If you’re experiencing the February Blue’s—especially this year with what seems to be a winter of never ending snow storms—try adding some of these foods chock full of nutrients that will help you get your happy back. Bonus: this healthy, low calorie menu will make your taste buds happy too! Below is a list of these common, yet powerful foods with their mood boosting properties along with our One-Day Sample Mood Boosting Menu to help you conquer your February Blues.
Green Tea contains L-theanine, an amino acid, which is shown to improve your mood, while reducing stress and anxiety. L-theanine promotes relaxation without causing drowsiness and may increase mental alertness, focus, and memory.
Papayas are high in vitamin B6 and folic acid that are typically lacking in people who suffer from depression. Fish Oil is high in polyunsaturated fatty acids, which are essential to brain function and cardiovascular health. An established link between people with depression and low levels of these omega-3 fatty acids is now known. Recent studies have found daily doses of omega-3s have help boost the mood-elevating power of prescription antidepressants.

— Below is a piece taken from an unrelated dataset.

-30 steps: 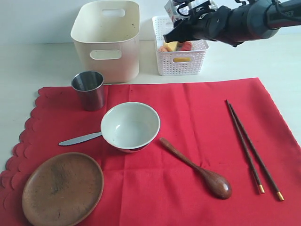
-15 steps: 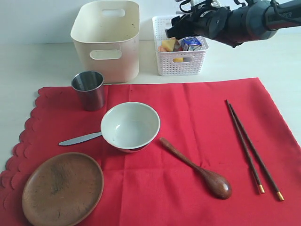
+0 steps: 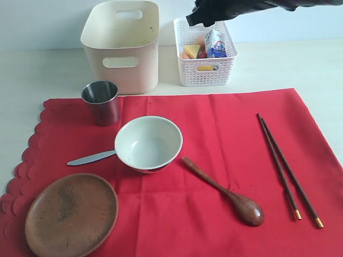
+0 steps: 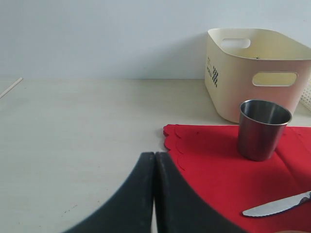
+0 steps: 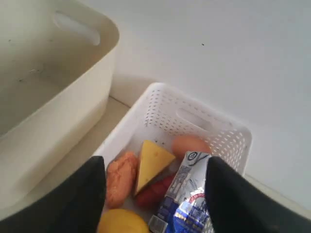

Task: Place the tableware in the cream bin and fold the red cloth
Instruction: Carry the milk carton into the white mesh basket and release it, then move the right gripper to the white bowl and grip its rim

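My right gripper [image 5: 154, 167] hangs released, its black fingers [image 5: 80, 204] spread wide with nothing between them, above the small white lattice basket [image 5: 160, 104] that holds a blue-white carton [image 5: 182, 199]. Just beside the basket stands the tall cream plastic bin [image 3: 120, 45]. My left gripper [image 4: 154, 159] is clenched on nothing, over the pale table [image 4: 73, 145] near the scalloped edge of the large red cloth [image 4: 218, 165]. The cloth lies flat, carrying a steel cup [image 3: 101, 101], a white bowl [image 3: 148, 143] touching a metal butter knife [image 3: 88, 158], a round brown wooden plate [image 3: 71, 213], a dark wooden spoon [image 3: 225, 191] and a pair of dark gold-tipped chopsticks [image 3: 286, 168].
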### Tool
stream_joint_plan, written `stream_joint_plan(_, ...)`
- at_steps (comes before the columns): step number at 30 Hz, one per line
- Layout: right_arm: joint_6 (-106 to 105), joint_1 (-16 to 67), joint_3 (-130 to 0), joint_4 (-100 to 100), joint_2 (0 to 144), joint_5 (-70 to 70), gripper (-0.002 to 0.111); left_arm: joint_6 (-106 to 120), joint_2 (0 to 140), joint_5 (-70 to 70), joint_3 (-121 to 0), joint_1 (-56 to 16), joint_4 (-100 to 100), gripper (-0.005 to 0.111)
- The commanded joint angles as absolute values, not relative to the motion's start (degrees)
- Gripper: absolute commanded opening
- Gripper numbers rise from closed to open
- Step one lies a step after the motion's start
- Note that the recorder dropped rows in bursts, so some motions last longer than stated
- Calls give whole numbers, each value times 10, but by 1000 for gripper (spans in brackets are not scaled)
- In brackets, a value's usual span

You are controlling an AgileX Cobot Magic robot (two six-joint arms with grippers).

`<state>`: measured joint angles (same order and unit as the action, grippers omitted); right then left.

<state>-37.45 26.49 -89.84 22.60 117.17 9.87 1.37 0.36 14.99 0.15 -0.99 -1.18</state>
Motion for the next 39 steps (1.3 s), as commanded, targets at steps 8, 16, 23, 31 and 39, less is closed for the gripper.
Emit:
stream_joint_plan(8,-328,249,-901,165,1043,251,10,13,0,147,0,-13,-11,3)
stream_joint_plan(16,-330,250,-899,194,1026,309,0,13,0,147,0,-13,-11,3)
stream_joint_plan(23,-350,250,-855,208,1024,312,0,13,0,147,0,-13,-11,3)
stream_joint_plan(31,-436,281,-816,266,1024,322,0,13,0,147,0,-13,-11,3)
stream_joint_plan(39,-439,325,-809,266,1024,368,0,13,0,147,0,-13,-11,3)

Vitamin D Fortified Milk does the body good. Low serum levels of vitamin D lead to a higher incidence of PMS, seasonal affective disorder, and depression. The sun’s rays allow our bodies to synthesize and regulate vitamin D. Since sunshine is oftentimes absent during the dark days of winter, vitamin D fortified milk along with a good Vitamin D supplement is important to helping you keep a sunny disposition.
Bananas boost serotonin and dopamine production. These two neurotransmitters in your brain help keep you happy and energized versus chronically depressed and lethargic. Healthy fat like that found in Avocados help raise dopamine levels and increase endorphins. (Again, both mood and energy boosting brain neurotransmitters.) In addition to being high in fiber and good fat for brain health,
Almonds are proven to increase dopamine levels.
One-Day Sample Mood Boosting Menu
Breakfast:
1 cup green tea or coffee with 1T. low-fat vitamin D fortified milk, 2 pieces Ezekiel bread toasted. Spread with 1T. (1 ½ tsp. each) almond butter, and ½ banana, sliced. 1 tab vitamin D and 2 caps omega 3 supplements.
Lunch:
1 cup vitamin D fortified 2% low-fat yogurt, 1 capful real vanilla, and ¾ cup diced seasonal fruit, such as persimmons or frozen blueberries. Have green tea, or water to drink.
Afternoon Snack:
Mix 2 ounces water packed tuna and 1 tsp. avocado oil, seasoning with fresh cracked pepper to taste. Spread on 1 rice cake.
Dinner:
6 ounce grilled salmon with fresh avocado mango salsa, ½ cup steamed brown rice, and 1 cup steamed dark green vegetables, such as kale, spinach, Brussels sprouts, or broccoli. Have water to drink or herbal, caffeine free tea. (*Avocado Mango Salsa Recipe Link: Click here.)
Evening Snack:
12 raw or plain toasted almonds and one medium apple.